Thai Codepoint U+0E33

Tue Jul 28 15:15:51 CEST 2009

Mark,

It was suggested by Pete that, as the resident Unicode expert, we email you to find out what’s the deal with this code point:

U+0E33 THAI CHARACTER SARA AM is not closed under NFKC.

NFC(U+0E33) = U+0E33
NFKC(U+0E33) = U+0E4D,U+0E32

NFC(U+0E4D,U+0E32) = U+0E4D,U+0E32
NFKC(U+0E4D,U+0E32) = U+0E4D,U+0E32

This character is used, for example, on the end of the Thai word ‘gold’. [http://www.thai-language.com/id/131373#def3]

However if you use a Windows machine with a Thai keyboard and hit the 'E' key, it puts in that code point (not the two separate code points), thus it would not be possible, without someone knowing to map 0E33 to 0E4D,0E32 to type the word gold in Thai as a U-label.  The current mappings document (ie saying apply NFC) does not help turn the string into a valid U-label even though it is possible (ie there is a sequence of PVALID code points that produce the same string on the screen).

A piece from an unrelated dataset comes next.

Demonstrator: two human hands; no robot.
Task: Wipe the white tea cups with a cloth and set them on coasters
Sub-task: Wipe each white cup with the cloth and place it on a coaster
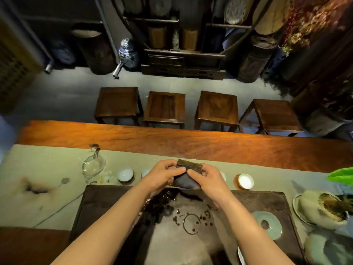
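Over the dark tea tray [118, 197], left hand [164, 174] and right hand [207, 177] both grip a dark cloth [188, 176], perhaps wrapping a cup.

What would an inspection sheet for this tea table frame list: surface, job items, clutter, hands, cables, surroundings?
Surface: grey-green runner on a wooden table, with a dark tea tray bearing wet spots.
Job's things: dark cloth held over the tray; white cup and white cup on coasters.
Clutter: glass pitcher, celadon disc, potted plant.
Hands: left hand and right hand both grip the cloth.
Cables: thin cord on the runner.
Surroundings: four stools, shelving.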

I hope I am explaining this clearly,  is there a reason why U+0E4D,U+0E32 don’t NFC to U+0E33?

Do you know of any other cases like this? Because in this case we need to apply NFKC to the user input to convert it into a valid U-Label, which the mapping document currently doesn’t deal with.

Overall the concern here is that width and case mappings alone leave a few holes. The character above is disallowed because it is unstable (toNFKC(toCaseFold(toNFKC(cp))) != cp) however it can be typed on a keyboard with one keystroke. We used the Unicode normalization test to determine which characters are DISALLOWED in NFC yet PVALID in NFKC which identifies many code points.  However, blanketly applying NFKC leads to unwanted outcomes, such as mapping superscript characters etc into something that is PVALID.

Our current thoughts are that in addition to the current steps in the mapping guide, we would apply compatibility mappings to arrive at a U-label. These need/should only be applied when the disallowed NFC form code point satisfies General_Category(cp) is in {Ll, Lu, Lo, Nd, Lm, Mn, Mc} (i.e. identical to the protocol).  Further restrictions on this could be that it has to be a compatibility decomposition, and not that is because of superscript, subscript, font or other mappings.

There are several cases we have identified where this could be required and there may well be more:

0675 ARABIC LETTER HIGH HAMZA ALEF
0678 ARABIC LETTER HIGH HAMZA YEH
FB4F HEBREW LIGATURE ALEF LAMED
0EB3 LAO VOWEL SIGN AM
0F77 TIBETAN VOWEL SIGN VOCALIC RR

What are your thoughts on this?

Thanks

Chris